[第103回全国高校サッカー選手権大会3回戦、上田西高(長野県代表)2-0矢板中央高(栃木県代表)、2日、千葉・フクダ電子アリーナ]

3回戦が2日に関東圏各地で行われ、上田西高は矢板中央高に2-0で下して準々決勝へ進出した。

試合開始早々にDF東風谷崇太(こちや・そうた、3年-千曲市立戸倉上山田中学)がボックス内でファウルしてしまい、ペナルティキックを献上した上田西高。早速のピンチを迎えたが、GK牧野長太朗(3年-Adii iidA FCジュニアユース)が横っ飛びのスーパーセーブでチームを勢いづけると、前半11分に東風谷が先制点を奪取。互いに支え合った上田西高のディフェンスラインを、敵将は「むかしの矢板を観ているみたいだった」と称賛した。

クラスメイトを救ったスーパーセーブ

ベスト8進出を目指す上田西高は、試合開始早々にピンチが訪れた。

矢板中央高FW堀内凰希(こおき、3年-AC長野パルセイロU-15)にボックス内へ侵入されると、ディフェンスの要である東風谷がファウルしてしまい、ペナルティキックを献上。「終わったな」と失意の背番号4を救うべく、クラスメイトである牧野がひと肌脱いだ。

粘り強い守備を披露したDF東風谷

「東風谷とは普段からとても仲がいいですし、バックラインはほとんど同じクラスなんです。仲の良さはサッカー中の絆や、つながりになります。『あいつを戦犯には絶対させない』と思っていました」と守護神は友の想いを背負ってゴールマウスに立ちはだかった。
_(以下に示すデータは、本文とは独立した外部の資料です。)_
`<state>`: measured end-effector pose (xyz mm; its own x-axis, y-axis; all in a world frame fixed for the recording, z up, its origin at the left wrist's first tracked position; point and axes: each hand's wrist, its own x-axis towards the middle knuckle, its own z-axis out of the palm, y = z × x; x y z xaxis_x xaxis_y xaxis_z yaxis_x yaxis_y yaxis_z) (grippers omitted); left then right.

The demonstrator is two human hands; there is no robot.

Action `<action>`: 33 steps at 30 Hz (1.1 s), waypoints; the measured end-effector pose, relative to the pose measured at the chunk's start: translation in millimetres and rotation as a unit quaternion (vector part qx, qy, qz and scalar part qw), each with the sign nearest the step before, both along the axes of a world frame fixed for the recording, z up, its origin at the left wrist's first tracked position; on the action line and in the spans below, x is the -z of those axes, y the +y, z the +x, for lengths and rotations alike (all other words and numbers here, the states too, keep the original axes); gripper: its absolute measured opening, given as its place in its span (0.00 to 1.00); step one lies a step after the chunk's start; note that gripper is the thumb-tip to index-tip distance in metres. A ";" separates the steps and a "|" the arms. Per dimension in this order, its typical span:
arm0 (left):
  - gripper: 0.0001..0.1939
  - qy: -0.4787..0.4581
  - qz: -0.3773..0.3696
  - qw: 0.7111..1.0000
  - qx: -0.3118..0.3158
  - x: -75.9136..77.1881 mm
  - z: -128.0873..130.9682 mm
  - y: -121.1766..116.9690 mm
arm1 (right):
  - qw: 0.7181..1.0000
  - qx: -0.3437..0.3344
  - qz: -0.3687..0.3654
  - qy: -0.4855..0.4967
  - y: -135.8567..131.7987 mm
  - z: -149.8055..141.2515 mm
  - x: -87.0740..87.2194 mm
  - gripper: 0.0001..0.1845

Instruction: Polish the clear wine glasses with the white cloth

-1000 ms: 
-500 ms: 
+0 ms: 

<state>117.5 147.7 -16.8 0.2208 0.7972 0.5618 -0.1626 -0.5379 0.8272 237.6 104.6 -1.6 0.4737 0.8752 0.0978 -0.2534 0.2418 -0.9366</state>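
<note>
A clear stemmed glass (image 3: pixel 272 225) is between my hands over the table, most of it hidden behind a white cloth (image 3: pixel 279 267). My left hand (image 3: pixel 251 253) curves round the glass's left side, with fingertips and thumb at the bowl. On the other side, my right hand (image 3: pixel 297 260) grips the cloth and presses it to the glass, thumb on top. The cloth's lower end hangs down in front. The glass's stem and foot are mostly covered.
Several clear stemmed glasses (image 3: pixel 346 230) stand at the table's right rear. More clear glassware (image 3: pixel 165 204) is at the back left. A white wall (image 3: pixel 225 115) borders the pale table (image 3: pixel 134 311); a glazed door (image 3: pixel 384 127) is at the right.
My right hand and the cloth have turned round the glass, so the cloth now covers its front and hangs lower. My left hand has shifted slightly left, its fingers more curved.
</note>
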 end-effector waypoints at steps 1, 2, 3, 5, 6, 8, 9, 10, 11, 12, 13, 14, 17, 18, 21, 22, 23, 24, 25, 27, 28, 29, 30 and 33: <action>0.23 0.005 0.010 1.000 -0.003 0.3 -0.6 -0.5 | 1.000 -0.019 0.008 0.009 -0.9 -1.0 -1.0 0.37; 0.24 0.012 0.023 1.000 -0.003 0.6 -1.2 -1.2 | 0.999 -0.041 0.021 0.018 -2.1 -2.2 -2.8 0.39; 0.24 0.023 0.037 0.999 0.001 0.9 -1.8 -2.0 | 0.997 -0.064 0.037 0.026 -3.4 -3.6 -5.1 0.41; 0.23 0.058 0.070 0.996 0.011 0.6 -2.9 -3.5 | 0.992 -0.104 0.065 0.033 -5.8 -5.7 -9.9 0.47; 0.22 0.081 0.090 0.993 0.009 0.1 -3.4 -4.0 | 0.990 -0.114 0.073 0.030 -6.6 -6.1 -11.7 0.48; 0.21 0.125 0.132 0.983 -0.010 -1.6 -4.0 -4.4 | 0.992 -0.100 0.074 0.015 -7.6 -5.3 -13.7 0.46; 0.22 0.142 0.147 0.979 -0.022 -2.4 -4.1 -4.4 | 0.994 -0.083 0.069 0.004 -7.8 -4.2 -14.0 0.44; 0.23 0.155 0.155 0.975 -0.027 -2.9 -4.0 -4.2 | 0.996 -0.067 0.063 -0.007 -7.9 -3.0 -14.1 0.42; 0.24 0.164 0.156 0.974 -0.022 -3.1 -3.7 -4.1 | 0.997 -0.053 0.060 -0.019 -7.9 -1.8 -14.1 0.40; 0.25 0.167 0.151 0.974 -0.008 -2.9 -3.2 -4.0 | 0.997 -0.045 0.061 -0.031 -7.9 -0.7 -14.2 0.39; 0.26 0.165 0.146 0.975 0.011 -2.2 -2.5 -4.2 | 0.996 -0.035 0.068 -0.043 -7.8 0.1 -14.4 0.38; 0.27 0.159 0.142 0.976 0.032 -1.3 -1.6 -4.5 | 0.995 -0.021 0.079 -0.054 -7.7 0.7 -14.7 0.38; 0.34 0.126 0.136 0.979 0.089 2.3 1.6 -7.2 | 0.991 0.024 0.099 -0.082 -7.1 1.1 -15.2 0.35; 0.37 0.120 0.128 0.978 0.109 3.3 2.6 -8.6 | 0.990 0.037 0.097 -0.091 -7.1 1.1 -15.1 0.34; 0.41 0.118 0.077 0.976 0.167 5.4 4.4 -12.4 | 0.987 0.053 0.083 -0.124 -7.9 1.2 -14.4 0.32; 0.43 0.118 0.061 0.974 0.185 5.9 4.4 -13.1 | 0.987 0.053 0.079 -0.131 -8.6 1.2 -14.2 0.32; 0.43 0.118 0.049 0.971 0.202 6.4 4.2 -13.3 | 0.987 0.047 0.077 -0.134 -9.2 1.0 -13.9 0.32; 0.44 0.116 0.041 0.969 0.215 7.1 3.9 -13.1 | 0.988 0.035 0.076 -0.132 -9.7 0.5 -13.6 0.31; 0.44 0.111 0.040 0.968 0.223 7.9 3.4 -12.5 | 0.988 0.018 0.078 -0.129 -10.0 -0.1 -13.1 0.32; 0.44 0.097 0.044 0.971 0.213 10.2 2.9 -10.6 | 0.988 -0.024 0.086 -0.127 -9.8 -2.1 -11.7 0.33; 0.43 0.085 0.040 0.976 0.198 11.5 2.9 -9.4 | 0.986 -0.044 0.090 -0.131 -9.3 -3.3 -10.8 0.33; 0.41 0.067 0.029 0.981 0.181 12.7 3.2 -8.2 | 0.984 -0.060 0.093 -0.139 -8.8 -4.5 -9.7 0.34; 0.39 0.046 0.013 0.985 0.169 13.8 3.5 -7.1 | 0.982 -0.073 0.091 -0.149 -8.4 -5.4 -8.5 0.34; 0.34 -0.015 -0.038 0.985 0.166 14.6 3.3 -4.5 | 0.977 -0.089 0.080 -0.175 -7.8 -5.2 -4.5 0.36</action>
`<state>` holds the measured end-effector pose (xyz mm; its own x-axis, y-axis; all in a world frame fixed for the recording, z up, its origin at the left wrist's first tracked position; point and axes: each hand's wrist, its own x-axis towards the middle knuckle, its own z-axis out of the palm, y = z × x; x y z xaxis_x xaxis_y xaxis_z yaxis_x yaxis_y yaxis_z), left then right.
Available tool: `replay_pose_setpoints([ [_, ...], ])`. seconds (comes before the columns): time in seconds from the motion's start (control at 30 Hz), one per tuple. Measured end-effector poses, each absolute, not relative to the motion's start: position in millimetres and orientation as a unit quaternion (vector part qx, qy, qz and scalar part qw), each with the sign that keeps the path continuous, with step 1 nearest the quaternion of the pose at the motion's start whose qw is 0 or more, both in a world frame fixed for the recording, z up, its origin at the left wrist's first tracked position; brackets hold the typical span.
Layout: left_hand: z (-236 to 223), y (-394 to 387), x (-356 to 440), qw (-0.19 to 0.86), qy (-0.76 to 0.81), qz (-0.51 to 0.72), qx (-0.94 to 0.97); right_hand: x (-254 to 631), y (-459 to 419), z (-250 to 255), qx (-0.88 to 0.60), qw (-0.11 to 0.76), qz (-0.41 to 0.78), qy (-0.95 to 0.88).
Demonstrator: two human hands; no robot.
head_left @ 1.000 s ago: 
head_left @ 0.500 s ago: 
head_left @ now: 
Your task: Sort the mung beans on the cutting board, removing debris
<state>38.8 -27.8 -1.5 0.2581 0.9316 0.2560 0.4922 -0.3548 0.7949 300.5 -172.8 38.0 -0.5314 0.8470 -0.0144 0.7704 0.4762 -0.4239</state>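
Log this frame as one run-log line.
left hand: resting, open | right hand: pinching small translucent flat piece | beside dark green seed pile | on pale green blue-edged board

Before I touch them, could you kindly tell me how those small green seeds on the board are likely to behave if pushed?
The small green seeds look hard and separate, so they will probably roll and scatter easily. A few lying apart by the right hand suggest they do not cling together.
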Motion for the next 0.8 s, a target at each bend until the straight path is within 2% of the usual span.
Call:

ペナルティーキックは苦手だと話す背番号1は、選手権のために猛特訓を積んできた。長野県予選が終わってからはペナルティキックの自主練習を毎日欠かさずに行い、この日のために備えてきた。それでも矢板中央高戦の前日練習では調子がイマイチだった守護神を見て、苫田玲央(とまた・れお)GKコーチは「思い切って飛べ」と助言した。

その言葉通り、牧野は迷わずゴール右側へ横っ飛びスーパーセーブ。左手一本で絶体絶命のピンチを救った守護神は雄叫びを上げた。

左手一本で止めたGK牧野

「(苫田GKコーチの言葉が)頭にあったので、思い切って飛びました。大舞台では自分のプレーをいつも出せないんですけど、ここが上田西高校のグラウンドだと思って、練習と同じようにやろうと心がけました」と努力の成果が実った瞬間だった。

牧野のビッグセーブでピンチをしのいだ上田西高だったが、その後も矢板中央高の猛攻を浴びた。それでも身体を張ったディフェンスで赤黒の波状攻撃をしのぎ続け、虎視眈々と好機を伺った。